HF, heart failure; MI, myocardial infarction.

Statistical Analysis

Analyses were conducted within TriNetX. To mitigate confounding, a 1:1 propensity score matching was used to balance cohorts. Propensity scores were calculated using logistic regression and a greedy nearest neighbor matching algorithm with a caliper of 0.1 pooled standard deviations. Variables included in the match were gender, race (White, Black, or African American), insulin aspart, insulin lispro, regular insulin, glycated hemoglobin, and body weight. Clinical outcomes were calculated using logistic regression to generate risk ratios (RRs) with a 95% confidence interval.

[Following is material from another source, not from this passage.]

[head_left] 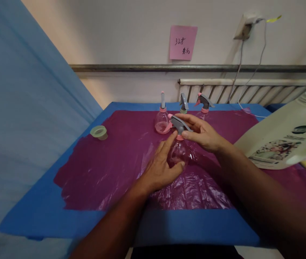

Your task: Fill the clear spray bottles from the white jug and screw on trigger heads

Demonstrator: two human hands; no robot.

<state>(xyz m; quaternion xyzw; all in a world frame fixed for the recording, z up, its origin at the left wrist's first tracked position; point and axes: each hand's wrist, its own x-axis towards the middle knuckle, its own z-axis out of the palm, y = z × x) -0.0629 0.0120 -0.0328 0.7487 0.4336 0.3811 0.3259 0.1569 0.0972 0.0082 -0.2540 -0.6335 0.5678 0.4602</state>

The statistical methodologies and software suites employed through TriNetX include Java 11.0.16, R 4.0.2, and Python 3.7. A p < 0.05 was considered statistically significant. Utility estimates for clinical outcomes were calculated using aggregate counts from TriNetX and then analyzed in Microsoft Excel using descriptive statistics.

Results

Baseline Characteristics

A total of 114,997,604 patients from 80 health care organizations were available on the TriNetX research network when the analysis was conducted. The query identified 6,757 patients meeting the inclusion and exclusion criteria (iGlarLixi, N = 3,374; iDegLira, N = 3,383). Propensity score matching resulted in a sample size of 5,610 (N = 2,805 in each cohort).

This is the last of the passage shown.